The Roanoker - July/August 2017 - 13
STREETS OF ROANOKE
horses, and every living thing joined in the stampede," reported
a correspondent for the Virginian newspaper.
In more recent times, Main Street was the scene of a gun battle
between police and a man-and-wife team of bank robbers that held
up the Farmers National Bank on May 19, 1970. The 58-year-old
man and 70-year-old woman were both wounded and the $1,600
in stolen bills quickly recovered.
Main Street plays a prominent role in the civic life of Salem. Olde
Salem Days attracts thousands of visitors and vendors on the second Saturday of September. Artists, crafters, musicians, an antique
car show, food court and children's activities in Library Square mix
with the existing offerings along Main Street to provide one of the
Roanoke Valley's premier family events. Co-sponsored by the City
of Salem, Olde Salem Days is a fund-raising event for the Salem
Rotary Club. In 2016, the club was able to return $50,000 to the
community in grants to local charitable organizations from the
monies raised that year.
Beyond street festivals, Main Street downtown communicates the
character of Salem. This critical element has made Main Street and
the broader area considered by Salem as downtown to become the
focus of intense interest and future planning. In the fall of 2014,
city leaders, both elected and appointed, launched a formal design
process to renew Main Street downtown. In January 2015, city officials hosted a public open house to present preliminary concepts and
receive feedback. Over 100 citizens attended. Simultaneous to the
open house, Salem launched a website dedicated to the redesign initiative, mailed out a downtown retail survey (1,152 responded), and
released a schedule of follow-up meetings to engage stakeholders.
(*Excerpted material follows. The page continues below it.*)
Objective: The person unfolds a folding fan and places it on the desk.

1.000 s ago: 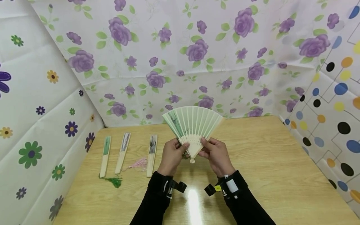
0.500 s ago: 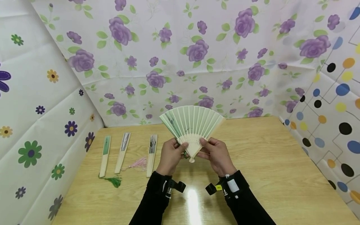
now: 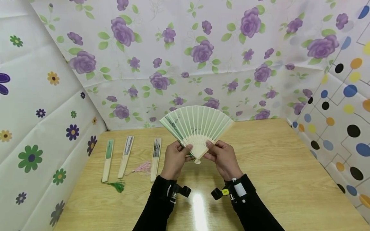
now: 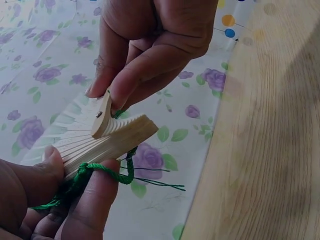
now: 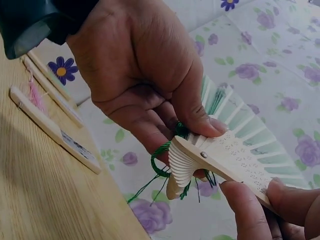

After several months, a steering committee narrowed the input
into broad themes for improving downtown. Among the more
specific recommendations were luring a hotel downtown, developing a night life attractive to younger adults, outdoor dining,
Main Street façade grants, crafting a more historic look for Main
Street (brick sidewalks, vintage signage and street lamps), enhancing green space and tree canopies, linking to the valley's greenway
system, encouraging downtown living and improving parking and
accessibility. In short, Salem's downtown needed its own "look"
according to participants; a defined sense of place and community.
Since the launch of the downtown plan, much has happened.
The 1928-era West Body Shop on Main Street has been acquired
by local developer Ed Walker and his partners with the goal of
converting the structure into retail and residential use that would
represent a $2 million investment. The City of Salem has also
awarded its first façade grants to businesses fronting Main Street
to create a more improved, historic feel.
COURTESY SALEM MUSEUM
The 1910 former courthouse is now owned by Roanoke College.
The plan has not come without controversy. Talk of possibly
relocating the farmers market has created a stir, and some feel city
leaders may move too fast in embracing changes that might not
prove beneficial or cost effective.
The renewed focus on downtown and Main Street specifically was
the result of vacant storefronts and empty buildings that spiked in
the late 2000s. Long-time retailers either closed or relocated, and
Main Street began to have a sense of abandonment.
Frustrating to Salem officials, reasons for the departures were
often beyond their control, such as high rents. While the Roanoke
Valley has vibrant commercial villages with unique identities and
night life (Grandin Road, Roanoke City Market, Daleville Town
Center), downtown-plan participants noted that Salem does not;
yet elements are present for such to exist. Main Street is within a
few blocks of the Roanoke College campus with over 1,000 residential students. There is green space-Longwood Park, Younger
Park, and Lake Spring Park-and other public amenities such as
the farmers market and library.
The vision is that these and other existing assets can be leveraged
to create more festivals and special events, a "downtown brand,"
residential living, and a more eclectic mix of retail, restaurants,
and small businesses.
The Downtown Plan, adopted by Salem City Council last year,
describes Main Street and the area it anchors as "the heart of Salem"
and its renewal and development as critical to the city's future identity. Thus, the hope is that Main Street will continue to function
in much the same way it did a century ago.